No había terminado de decirlo y en la turbia superficie de la laguna gorgotearon burbubitas, se formaron algunos remolinos y afloró un hocico todo cubierto de escamas espinosas.

– Bueno, aquí estoy, ¿qué hay? -dijo el tío abuelo, mirando a Lll con ojos redondos e inexpresivos como piedras y haciendo latir las branquias a los lados del enorme gaznate. Jamás el tío abuelo me había parecido tan distinto de nosotros: un monstruo hecho y derecho.

– Tío, si me permite, esta… tengo el gusto de presentarle a… mi prometida, Lll -y señalé a mi novia, que quién sabe por qué se había incorporado sobre las patas de atrás, en una de sus actitudes más rebuscadas y por cierto menos gratas para aquel viejo zafio.

– ¿De modo, señorita, que ha venido a mojarse un poco la cola? -dijo el tío abuelo, una frase que en su tiempo quizá fuera una galantería, pero que a no sotros nos sonaba directamente indecente.

Miré a Lll, seguro de verla pegar media vuelta y largarse con un chillido escandalizado. Pero no había calculado cuán fuerte era en ella lo que le habían enseñado: ignorar toda vulgaridad del mundo circundante. -Escuche, esas plantitas -dice, desenvuelta, y señala ciertas juncias que crecían gigantescas en medio de la laguna-, dígame, las raíces, ¿dónde las hunden?

Una pregunta de las que se hacen para seguir la conversación, ¡qué podía importarle a ella de las juncias!
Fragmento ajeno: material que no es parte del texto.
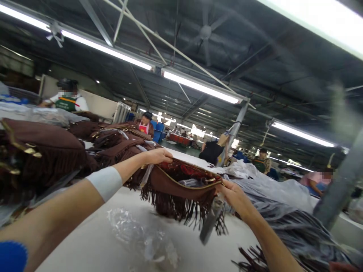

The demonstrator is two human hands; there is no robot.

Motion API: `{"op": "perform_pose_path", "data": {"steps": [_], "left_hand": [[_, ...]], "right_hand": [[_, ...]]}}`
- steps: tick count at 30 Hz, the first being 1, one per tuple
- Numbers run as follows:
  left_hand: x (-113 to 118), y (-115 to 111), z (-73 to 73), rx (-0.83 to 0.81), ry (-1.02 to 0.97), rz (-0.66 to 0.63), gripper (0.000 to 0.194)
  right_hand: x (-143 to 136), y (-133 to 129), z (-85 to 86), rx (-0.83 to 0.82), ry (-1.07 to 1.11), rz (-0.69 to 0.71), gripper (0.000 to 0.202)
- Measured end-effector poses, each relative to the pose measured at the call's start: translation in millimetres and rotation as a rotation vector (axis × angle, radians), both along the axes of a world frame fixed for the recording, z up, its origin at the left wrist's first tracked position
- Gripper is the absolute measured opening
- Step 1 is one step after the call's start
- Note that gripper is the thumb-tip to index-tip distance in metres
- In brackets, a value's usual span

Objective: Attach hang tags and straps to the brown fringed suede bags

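Note:
A brown fringed bag (176, 185) hangs above the white table between my two hands. Its zipped top gapes, showing a dark red patterned lining and some clear plastic inside. My left hand (159, 155) is closed on the far left corner of the opening. At the right end, by the zip, my right hand (231, 192) grips the other corner. A grey tag or strip (210, 223) dangles below my right hand, blurred. Crumpled clear plastic (141, 234) lies on the table (85, 241) under the bag.
Brown fringed bags (48, 147) are heaped on the left. Plastic-wrapped dark goods (283, 211) lie along the right, near a grey post (340, 185). More fringe (252, 258) shows at the lower right. Several people work farther off, one in a green apron (66, 103).

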State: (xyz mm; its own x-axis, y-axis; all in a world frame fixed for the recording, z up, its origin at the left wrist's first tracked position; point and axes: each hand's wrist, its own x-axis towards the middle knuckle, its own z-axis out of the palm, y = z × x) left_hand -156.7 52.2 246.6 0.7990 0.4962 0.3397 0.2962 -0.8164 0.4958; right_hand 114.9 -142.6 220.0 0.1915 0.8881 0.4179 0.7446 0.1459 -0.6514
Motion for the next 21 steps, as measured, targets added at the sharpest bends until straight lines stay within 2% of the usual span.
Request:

Pero parecía que el tío abuelo no esperaba nada mejor para ponerse a explicar el porqué y el cómo de las raíces de los árboles flotantes y la forma en que se podía nadar entre ellas, más todavía: los mejores lugares para cazar estaban allí debajo.

No la terminaba nunca. Yo bufaba, trataba de interrumpirlo. Pero en cambio, ¿qué hace la impertinente? ¿No se pone a darle cuerda? -Ah, sí, ¿usted caza entre las raíces flotantes? ¡Qué interesante!

Yo quería que me tragara la tierra de vergüenza.

Y él: -No son cuentos: ¡allí hay lombrices como para darse un atracón! -Y sin pensarlo más, se zambulle. Una zambullida ágil, como nunca se la había visto; y un salto en alto: brinca fuera del agua cuan largo es, con las escamas todas manchadas, desplegando los abanicos espinosos de las aletas; después de describir en el aire un lindo semicírculo, vuelve a caer sumergiéndose de cabeza, y desaparece rápido con una especie de movimiento en espiral de la cola falcada.

Ante este espectáculo, el discursito que me había preparado para justificarme apresuradamente ante Lll, aprovechando el alejamiento del tío abuelo: "Sabes, hay que comprenderlo, con esa idea fija de vivir como un pez, ha terminado por parecerse a un pez de verdad…", se me atragantó. Ni yo mismo sabía hasta qué punto era pez el hermano de mi abuela. Dije apenas: -Lll, es tarde, vamos… -y ya el tío desaparecía sosteniendo entre sus labios de escualo un festón de lombrices y algas barrosas.